• **PROBLEM REQUIREMENTS**: In the entries that follow, repeat exactly the lines from the one that has "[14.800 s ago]" through the one that has "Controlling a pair", but omit pictures.

Dataset records
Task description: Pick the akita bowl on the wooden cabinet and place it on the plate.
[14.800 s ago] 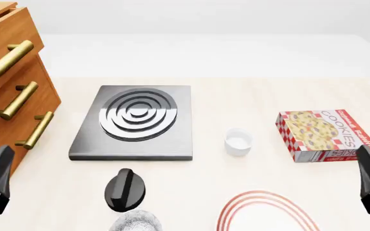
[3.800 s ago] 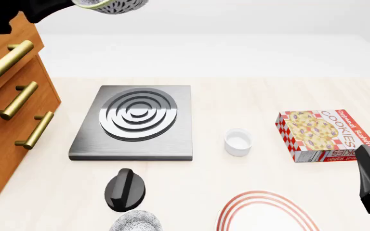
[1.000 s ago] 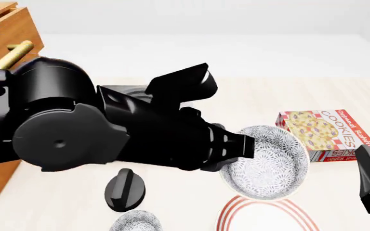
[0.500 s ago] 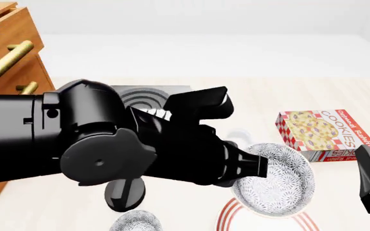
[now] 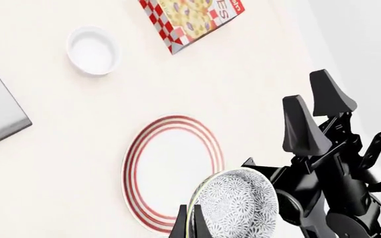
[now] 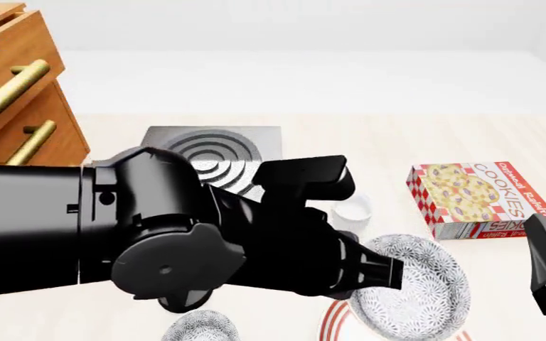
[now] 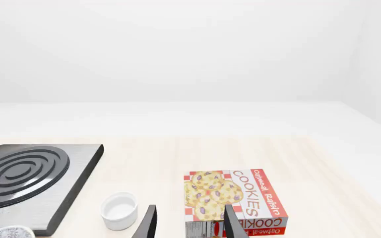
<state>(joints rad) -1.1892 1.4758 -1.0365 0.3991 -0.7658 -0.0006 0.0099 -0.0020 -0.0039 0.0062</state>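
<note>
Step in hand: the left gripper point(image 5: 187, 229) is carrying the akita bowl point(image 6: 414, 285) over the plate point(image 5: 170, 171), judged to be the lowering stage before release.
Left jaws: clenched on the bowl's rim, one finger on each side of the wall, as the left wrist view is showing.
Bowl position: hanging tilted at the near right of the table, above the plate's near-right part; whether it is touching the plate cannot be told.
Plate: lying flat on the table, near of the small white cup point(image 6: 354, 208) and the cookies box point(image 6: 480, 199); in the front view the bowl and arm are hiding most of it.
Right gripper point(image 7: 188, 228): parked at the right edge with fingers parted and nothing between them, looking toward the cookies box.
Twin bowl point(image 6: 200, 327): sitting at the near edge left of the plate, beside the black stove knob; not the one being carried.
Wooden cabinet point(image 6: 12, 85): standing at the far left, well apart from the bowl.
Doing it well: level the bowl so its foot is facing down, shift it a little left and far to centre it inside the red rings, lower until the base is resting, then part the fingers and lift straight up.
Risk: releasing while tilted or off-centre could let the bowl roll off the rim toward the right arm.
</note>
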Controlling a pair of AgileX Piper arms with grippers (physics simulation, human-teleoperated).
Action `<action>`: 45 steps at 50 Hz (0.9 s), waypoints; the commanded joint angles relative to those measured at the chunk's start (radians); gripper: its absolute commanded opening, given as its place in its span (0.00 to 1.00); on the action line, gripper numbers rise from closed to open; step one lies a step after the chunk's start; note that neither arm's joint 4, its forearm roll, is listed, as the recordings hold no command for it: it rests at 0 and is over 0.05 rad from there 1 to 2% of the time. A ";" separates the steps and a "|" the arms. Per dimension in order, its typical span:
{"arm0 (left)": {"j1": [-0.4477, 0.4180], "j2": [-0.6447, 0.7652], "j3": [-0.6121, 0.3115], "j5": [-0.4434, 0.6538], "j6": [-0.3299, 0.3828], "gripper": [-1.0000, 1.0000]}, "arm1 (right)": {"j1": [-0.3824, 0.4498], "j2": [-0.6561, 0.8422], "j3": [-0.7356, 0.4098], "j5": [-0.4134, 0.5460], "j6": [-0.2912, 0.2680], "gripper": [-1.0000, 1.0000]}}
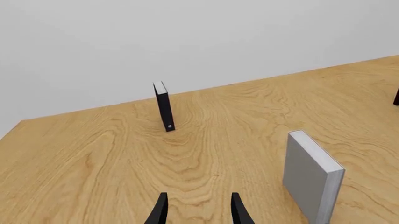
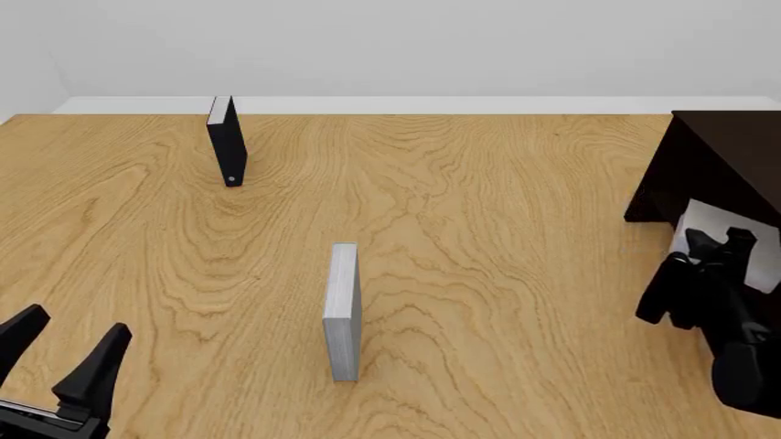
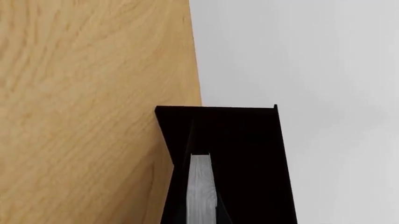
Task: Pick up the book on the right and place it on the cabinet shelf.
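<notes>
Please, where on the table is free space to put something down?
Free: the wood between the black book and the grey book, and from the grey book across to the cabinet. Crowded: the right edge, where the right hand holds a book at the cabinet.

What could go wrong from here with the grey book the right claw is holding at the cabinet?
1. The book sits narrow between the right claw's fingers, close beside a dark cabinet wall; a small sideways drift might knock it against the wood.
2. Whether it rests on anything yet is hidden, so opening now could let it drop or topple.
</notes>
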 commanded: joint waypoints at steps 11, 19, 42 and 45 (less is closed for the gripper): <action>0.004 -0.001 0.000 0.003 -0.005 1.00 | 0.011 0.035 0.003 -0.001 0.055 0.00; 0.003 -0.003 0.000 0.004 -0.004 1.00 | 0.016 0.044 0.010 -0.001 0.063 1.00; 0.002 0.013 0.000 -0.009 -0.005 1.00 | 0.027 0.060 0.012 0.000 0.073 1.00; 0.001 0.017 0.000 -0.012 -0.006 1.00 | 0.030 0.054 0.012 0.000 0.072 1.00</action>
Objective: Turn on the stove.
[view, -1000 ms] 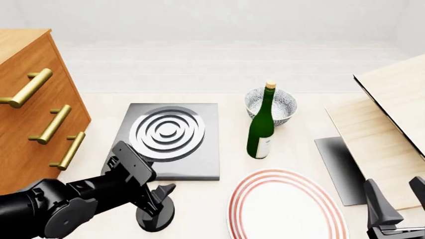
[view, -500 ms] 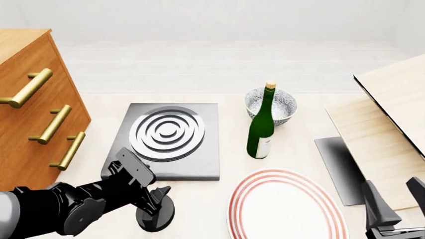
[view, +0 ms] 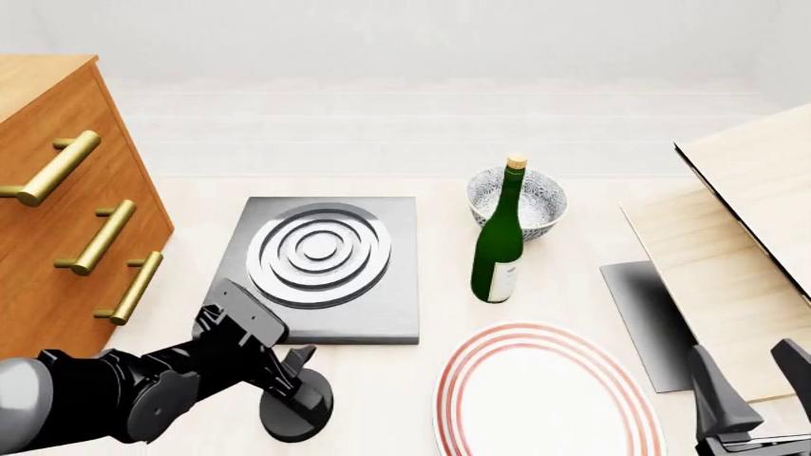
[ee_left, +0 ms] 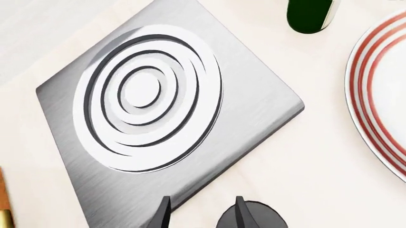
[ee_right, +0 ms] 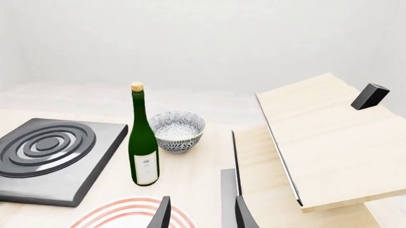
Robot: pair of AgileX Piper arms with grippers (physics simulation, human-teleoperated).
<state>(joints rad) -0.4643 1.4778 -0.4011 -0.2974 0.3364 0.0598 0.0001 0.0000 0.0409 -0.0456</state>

• **ANSWER FOR THE TASK**:
[14.800 s ago] 
[3.800 s ago] 
[1.000 s ago] 
[0.500 s ago] 
[now] 
[now] 
[now] 
<state>(joints rad) -1.1892 1.4758 -1.0365 0.3991 -0.7658 -0.0006 0.0099 -0.0020 -0.0039 0.0062</state>
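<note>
Step in hand: the left gripper point(image 5: 187, 229) is carrying the akita bowl point(image 6: 414, 285) over the plate point(image 5: 170, 171), judged to be the lowering stage before release.
Left jaws: clenched on the bowl's rim, one finger on each side of the wall, as the left wrist view is showing.
Bowl position: hanging tilted at the near right of the table, above the plate's near-right part; whether it is touching the plate cannot be told.
Plate: lying flat on the table, near of the small white cup point(image 6: 354, 208) and the cookies box point(image 6: 480, 199); in the front view the bowl and arm are hiding most of it.
Right gripper point(image 7: 188, 228): parked at the right edge with fingers parted and nothing between them, looking toward the cookies box.
Twin bowl point(image 6: 200, 327): sitting at the near edge left of the plate, beside the black stove knob; not the one being carried.
Wooden cabinet point(image 6: 12, 85): standing at the far left, well apart from the bowl.
Doing it well: level the bowl so its foot is facing down, shift it a little left and far to centre it inside the red rings, lower until the base is resting, then part the fingers and lift straight up.
Risk: releasing while tilted or off-centre could let the bowl roll off the rim toward the right arm.
</note>
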Controlling a pair of AgileX Piper arms with grippers (physics simulation, human-teleoperated).

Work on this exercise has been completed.